Background: HER-2 a molecular oncodriver in breast tumorigenesis is over expressed in 25% of human breast cancers, and its expression correlates with enhanced tumor aggressiveness. While targeted therapies have improved outcomes many patients become resistant or recur. We have recently established a progressive loss in anti-HER-2 CD4 Th1 responses during disease progression and is associated with outcomes. The pleiotropic Th1 cytokines IFN-γ and TNF-α have diverse effects on tumor epithelial cells. In this study we sought to determine whether these Th1 cytokines induce senescence of HER-2 expressing breast cancer cells and assess the impact of IFN-γ and TNF-α with simultaneous HER-2 and HER-3 blockade.

Results: All breast cancer cell lines tested express IFN-γ and TNF-α receptors measured by western blot analysis. The high and intermediate HER-2 expressing cells are sensitive to tumor senescence induction when treated with combinations of IFN-γ and TNF-α in a dose dependent manner. Low HER-2 expressing cells were less sensitive to senescence induction as measured by positive β-galactosidase activity and the expression of p15INK4b and p16INK4a by western blot. Addition of IFN-γ and TNF-α treatment to HER-2-depleted cells by RNAi resulted in an increase senescent phenotype and was increased further when the cells were double HER-2- and HER-3-depleted. To determine whether CD4 Th1 mediated effects on high HER-2 human breast cancer cell lines, we co-cultured increasing number of HER-2 antigen-primed CD4+ T cells with high HER-2 human breast cancer cells in a transwell cell culture system. This resulted in a dose-dependent senescence of breast cancer cells compared with CD4+ T cells primed either with immature dendritic cells (DC) or mature DC plus irrelevant (Class II BRAF) peptide. In addition, SK-BR-3 breast cancer cells incubated with the supernatant of the CD4+ T cells-immature DC or mature DC co-culture demonstrated similar results. CD4+ Th1-elaborated cytokines IFN-γ and TNF-α in the supernatants were confirmed using ELISA. Blocking antibodies against IFN-γ and TNF-α demonstrated reduced senescence induction.

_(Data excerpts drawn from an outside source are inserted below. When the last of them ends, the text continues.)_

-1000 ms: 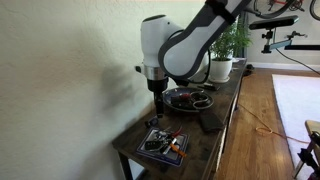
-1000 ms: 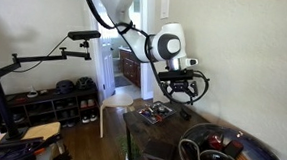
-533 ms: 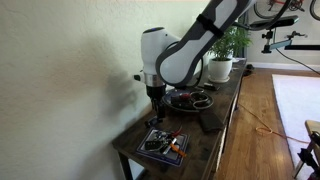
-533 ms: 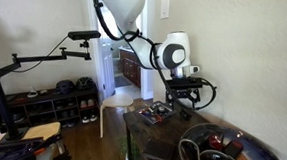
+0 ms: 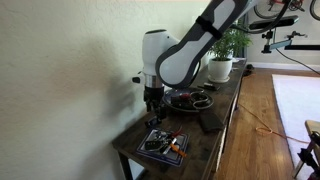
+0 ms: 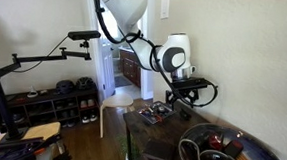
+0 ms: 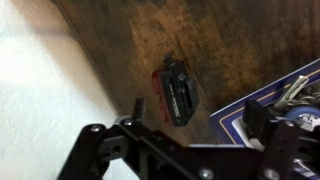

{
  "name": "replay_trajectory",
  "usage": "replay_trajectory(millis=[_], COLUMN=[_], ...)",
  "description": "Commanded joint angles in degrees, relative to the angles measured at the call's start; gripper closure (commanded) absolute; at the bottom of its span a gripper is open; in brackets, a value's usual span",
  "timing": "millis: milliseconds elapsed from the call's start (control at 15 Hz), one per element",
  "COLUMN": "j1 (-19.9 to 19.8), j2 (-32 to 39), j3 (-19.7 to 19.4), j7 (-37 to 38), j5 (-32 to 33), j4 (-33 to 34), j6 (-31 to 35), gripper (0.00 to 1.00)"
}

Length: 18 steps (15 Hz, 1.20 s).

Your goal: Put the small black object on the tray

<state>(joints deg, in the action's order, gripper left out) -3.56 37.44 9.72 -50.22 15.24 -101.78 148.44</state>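
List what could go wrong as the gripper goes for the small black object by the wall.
1. The small black object lies close to the wall; a finger of the open gripper might scrape that wall.
2. The patterned mat sits right beside the object, so the other finger may catch its edge.

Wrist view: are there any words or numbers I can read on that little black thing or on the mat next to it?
No text can be read in any view.
The small black object: a dark face with a red edge, too blurred to show any letters or numbers.
The patterned mat: only a blurred pattern, no words to read.
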Motion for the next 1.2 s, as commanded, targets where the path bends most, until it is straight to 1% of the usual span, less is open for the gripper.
replay_trajectory(millis=[0,200,533,667,867,1133], j1=[-2.1,-2.3,-2.1,-2.0,-1.9,-1.9], j2=[1.3,2.7,4.7,5.2,5.6,4.8], j3=[1.5,1.3,1.1,1.1,0.9,0.6], j7=[-8.2,-12.6,-16.7,-17.8,-18.8,-18.4], j5=[-1.3,-1.8,-2.8,-2.9,-3.2,-3.9], j4=[0.7,1.8,4.1,4.8,5.7,4.8], j6=[0.9,0.1,-0.4,-0.6,-0.8,-0.6], gripper=[0.0,0.0,0.0,0.26,0.47,0.74])
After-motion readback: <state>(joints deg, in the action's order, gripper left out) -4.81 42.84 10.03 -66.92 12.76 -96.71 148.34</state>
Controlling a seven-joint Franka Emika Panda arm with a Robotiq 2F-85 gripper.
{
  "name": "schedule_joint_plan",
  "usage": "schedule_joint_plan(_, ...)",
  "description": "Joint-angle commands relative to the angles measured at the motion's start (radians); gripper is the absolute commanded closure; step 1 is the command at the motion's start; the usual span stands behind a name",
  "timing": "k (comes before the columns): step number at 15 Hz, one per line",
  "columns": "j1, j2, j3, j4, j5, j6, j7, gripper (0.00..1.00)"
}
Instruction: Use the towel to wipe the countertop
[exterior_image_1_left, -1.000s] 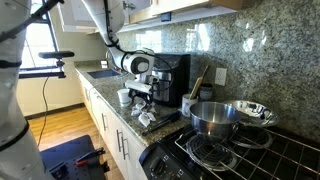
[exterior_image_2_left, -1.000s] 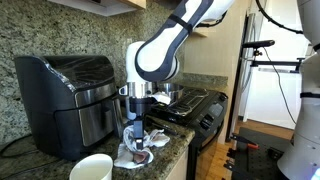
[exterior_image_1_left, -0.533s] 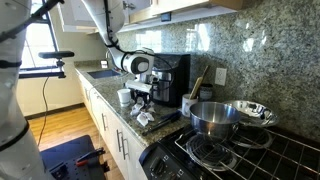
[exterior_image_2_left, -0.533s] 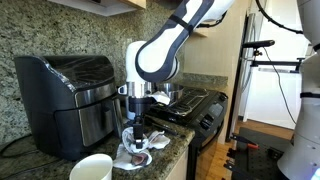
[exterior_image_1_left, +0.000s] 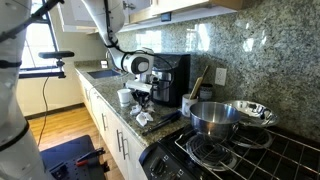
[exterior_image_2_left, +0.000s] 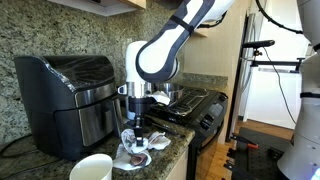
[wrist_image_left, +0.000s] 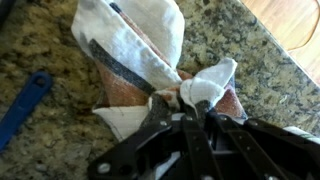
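Note:
A crumpled white towel with dark and reddish stripes lies on the speckled granite countertop. In the wrist view my gripper stands over it with both black fingers drawn together, pinching a raised fold of the cloth. In both exterior views the towel sits near the counter's front edge, with the gripper pointing straight down into it.
A black air fryer stands behind the towel, a white mug beside it. A stove with a steel pot lies along the counter. A blue object lies on the counter near the towel.
The gripper's fingers have closed from wide open onto a fold of the towel. The arm has stayed in place.

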Motion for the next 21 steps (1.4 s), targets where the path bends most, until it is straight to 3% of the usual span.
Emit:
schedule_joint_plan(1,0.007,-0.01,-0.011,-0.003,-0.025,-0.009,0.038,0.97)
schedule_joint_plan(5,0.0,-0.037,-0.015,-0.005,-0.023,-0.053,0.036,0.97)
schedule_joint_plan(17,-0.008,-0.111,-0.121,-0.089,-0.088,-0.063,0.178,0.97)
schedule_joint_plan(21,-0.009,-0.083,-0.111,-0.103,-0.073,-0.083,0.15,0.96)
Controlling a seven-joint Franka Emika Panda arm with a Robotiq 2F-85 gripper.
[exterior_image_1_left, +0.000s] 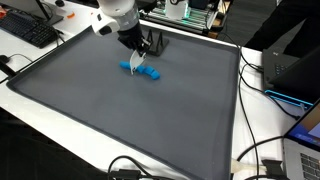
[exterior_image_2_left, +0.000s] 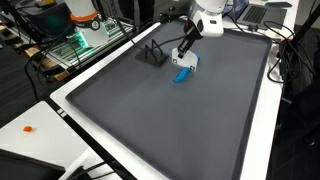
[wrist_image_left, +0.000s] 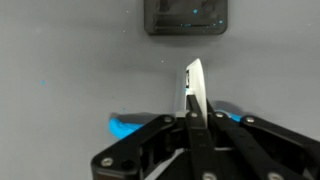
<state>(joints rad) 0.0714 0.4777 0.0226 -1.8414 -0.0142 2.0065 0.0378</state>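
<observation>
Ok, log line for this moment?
gripper: shut; at small blue plastic piece, grip unclear; black boxy holder: apart, on grey mat

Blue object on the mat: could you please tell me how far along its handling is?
Done: the gripper is at the blue object, jaws shut. In hand: grip or mere contact, unclear. Left: it lies on the grey mat, apart from the black stand.

In an exterior view, the white arm's tool (exterior_image_2_left: 182, 62), pinched together, points down right above a small blue plastic object (exterior_image_2_left: 181, 75) lying on the dark grey table (exterior_image_2_left: 150, 125). A small black stand (exterior_image_2_left: 151, 53) sits nearby, apart.
</observation>
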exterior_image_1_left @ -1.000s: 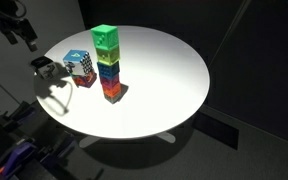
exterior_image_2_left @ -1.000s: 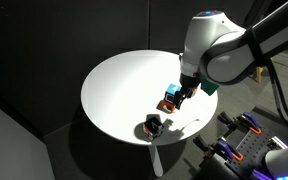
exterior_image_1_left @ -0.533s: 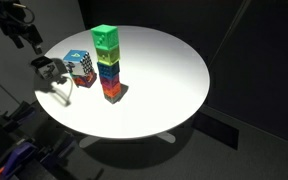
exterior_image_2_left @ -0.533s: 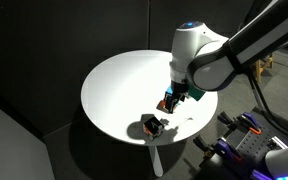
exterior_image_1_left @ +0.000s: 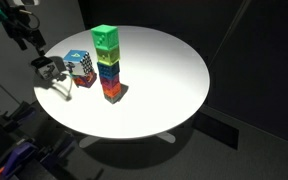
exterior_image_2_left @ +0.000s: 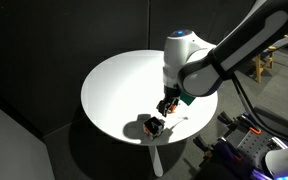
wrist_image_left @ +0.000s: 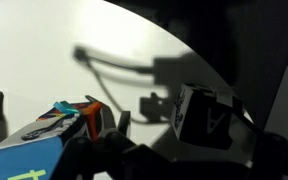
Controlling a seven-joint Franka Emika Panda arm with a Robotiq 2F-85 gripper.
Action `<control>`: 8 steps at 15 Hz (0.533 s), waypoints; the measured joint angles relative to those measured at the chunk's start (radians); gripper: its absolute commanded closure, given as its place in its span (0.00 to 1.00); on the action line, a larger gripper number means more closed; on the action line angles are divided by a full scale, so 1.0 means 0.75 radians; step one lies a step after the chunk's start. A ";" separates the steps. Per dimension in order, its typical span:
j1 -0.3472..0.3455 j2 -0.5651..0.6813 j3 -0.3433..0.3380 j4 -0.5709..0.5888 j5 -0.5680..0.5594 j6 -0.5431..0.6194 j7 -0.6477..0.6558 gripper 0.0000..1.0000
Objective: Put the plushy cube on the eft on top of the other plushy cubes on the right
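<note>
The small patterned cube sits on the white desk, just beside the blue-topped block. The coloured tower stands at the block's other side. The claw hangs above the block and partly hides it in an exterior view. I cannot tell if the claw is wide or narrow.

Your white arm is built of fat, rounded, glossy shells, filling the right half of an exterior view, with darker bands at the seams between segments. A pale blue spot sits on the cap of the topmost joint, and a green-teal patch shows under the last white shell. Your black, angular hand hangs below it. In the wrist view it is only blurred dark shapes along the bottom edge.
</note>
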 measured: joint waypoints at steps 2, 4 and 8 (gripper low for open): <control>0.002 0.010 -0.002 0.008 0.000 0.000 0.000 0.00; 0.003 0.012 -0.003 0.010 0.000 0.000 0.000 0.00; 0.003 0.012 -0.003 0.010 0.000 0.000 0.000 0.00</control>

Conclusions: Our results establish a role for IFN-γ and TNF-α in inducing tumor senescence in breast cancer. An effective CD4 Th1 responses combined with HER-2 and HER-3 blockade can significantly drive tumor senescence in breast cancer that can be explored as treatment to effectively eliminate residual breast cancer cells and prevent recurrence.

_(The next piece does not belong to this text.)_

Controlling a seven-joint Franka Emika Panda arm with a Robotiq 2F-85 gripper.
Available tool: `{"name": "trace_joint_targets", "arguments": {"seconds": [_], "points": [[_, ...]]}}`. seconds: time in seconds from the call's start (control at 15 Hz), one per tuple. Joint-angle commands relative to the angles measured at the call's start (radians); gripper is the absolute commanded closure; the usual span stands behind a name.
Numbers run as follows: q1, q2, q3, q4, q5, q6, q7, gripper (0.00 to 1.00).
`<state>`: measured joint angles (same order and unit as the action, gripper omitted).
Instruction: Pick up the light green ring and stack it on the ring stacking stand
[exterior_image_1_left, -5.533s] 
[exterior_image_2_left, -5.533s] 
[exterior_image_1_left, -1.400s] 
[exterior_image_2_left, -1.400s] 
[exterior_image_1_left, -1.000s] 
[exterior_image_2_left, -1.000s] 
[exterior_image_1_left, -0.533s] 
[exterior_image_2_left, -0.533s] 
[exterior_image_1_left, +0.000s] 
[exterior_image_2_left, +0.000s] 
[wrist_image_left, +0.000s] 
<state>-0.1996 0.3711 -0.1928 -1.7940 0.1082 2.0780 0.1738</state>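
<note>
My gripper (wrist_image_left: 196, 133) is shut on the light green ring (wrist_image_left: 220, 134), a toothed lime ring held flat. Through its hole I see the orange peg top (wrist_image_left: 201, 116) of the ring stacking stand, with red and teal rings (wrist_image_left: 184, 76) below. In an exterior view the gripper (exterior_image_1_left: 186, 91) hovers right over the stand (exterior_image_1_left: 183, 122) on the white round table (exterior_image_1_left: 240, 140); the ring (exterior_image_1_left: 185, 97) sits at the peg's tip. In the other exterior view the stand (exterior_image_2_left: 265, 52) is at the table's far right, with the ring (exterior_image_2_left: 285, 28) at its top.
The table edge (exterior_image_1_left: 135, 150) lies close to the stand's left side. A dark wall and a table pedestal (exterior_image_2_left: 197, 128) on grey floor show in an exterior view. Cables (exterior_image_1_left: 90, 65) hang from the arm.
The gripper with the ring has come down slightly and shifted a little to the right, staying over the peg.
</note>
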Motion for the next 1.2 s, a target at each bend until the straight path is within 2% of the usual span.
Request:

Citation Format: Cinthia Rosemblit, Brian J Czerniecki. CD4 Th1 cytokines and HER-2/HER-3 blockade induces tumor senescence in breast cancer [abstract]. In: Proceedings of the Thirty-Seventh Annual CTRC-AACR San Antonio Breast Cancer Symposium: 2014 Dec 9-13; San Antonio, TX. Philadelphia (PA): AACR; Cancer Res 2015;75(9 Suppl):Abstract nr P6-05-03.